■ WHAT NEEDS TO BE DONE
The data below holds a line containing "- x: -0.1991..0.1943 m" and a line containing "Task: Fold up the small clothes"; please quote exactly those two lines and every line between them, and nothing else.

Segment Open

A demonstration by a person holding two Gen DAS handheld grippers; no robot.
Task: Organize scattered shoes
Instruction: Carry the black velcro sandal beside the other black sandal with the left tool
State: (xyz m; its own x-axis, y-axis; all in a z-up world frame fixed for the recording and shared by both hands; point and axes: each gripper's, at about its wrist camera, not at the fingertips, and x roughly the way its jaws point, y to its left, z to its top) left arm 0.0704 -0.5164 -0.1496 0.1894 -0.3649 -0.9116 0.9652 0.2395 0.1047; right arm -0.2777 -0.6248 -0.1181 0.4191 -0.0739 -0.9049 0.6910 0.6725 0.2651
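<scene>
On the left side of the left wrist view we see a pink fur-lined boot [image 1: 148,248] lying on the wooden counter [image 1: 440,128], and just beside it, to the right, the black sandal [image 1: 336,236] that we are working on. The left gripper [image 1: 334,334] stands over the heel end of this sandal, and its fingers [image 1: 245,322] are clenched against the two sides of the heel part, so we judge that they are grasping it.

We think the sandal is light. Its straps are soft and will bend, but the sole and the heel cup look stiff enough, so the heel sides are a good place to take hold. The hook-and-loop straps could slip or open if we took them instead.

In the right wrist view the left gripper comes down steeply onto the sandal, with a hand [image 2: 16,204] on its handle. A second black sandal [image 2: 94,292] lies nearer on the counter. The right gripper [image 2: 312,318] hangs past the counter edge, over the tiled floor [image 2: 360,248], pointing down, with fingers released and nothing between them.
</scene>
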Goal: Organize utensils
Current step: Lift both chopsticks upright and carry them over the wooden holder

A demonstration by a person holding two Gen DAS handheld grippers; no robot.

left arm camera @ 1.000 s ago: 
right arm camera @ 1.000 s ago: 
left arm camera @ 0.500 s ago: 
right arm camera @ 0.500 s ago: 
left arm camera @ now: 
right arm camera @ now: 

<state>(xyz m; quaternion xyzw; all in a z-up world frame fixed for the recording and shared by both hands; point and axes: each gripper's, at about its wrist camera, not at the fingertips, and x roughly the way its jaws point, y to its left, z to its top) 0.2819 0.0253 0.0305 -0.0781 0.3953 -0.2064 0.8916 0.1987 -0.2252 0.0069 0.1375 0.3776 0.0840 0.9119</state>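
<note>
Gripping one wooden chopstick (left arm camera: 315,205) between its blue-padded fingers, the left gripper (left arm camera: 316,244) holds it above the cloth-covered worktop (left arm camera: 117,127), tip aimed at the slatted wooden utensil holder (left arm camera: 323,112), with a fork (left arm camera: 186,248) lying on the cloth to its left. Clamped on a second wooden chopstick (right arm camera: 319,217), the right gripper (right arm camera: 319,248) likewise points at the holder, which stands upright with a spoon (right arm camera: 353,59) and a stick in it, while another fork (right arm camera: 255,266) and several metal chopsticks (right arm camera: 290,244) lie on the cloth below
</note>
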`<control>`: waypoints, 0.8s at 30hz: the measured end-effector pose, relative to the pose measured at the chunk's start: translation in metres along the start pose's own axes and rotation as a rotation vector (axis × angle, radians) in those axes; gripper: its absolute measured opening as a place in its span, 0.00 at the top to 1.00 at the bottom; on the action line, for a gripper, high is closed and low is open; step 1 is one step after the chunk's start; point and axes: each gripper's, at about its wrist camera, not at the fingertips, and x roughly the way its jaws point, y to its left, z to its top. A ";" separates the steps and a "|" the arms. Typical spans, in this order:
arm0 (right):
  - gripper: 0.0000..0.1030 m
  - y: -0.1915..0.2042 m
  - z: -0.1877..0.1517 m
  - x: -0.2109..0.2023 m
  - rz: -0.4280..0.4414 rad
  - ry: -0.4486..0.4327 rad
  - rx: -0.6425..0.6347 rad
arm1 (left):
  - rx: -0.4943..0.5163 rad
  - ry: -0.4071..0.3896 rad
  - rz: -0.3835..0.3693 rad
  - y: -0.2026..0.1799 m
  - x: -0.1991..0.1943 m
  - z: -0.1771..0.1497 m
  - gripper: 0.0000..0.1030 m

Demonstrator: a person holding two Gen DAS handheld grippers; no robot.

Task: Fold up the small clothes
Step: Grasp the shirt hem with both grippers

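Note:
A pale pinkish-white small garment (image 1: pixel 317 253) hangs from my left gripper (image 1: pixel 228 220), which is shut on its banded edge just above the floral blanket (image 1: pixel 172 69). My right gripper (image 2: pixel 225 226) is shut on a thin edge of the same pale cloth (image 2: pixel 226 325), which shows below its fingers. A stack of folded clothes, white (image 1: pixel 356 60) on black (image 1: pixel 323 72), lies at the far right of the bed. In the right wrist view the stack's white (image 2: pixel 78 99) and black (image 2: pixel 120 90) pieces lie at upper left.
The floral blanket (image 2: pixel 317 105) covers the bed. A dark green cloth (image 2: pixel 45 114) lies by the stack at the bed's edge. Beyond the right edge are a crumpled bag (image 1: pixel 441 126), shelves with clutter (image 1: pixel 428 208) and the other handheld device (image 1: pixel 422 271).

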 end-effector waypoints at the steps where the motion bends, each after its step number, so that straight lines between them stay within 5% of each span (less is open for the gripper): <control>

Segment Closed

■ EXERCISE RESULT
  - x: -0.1991..0.1943 m
  - z: -0.1771..0.1497 m
  - gripper: 0.0000..0.1030 m

Demonstrator: a person holding two Gen DAS handheld grippers; no robot.

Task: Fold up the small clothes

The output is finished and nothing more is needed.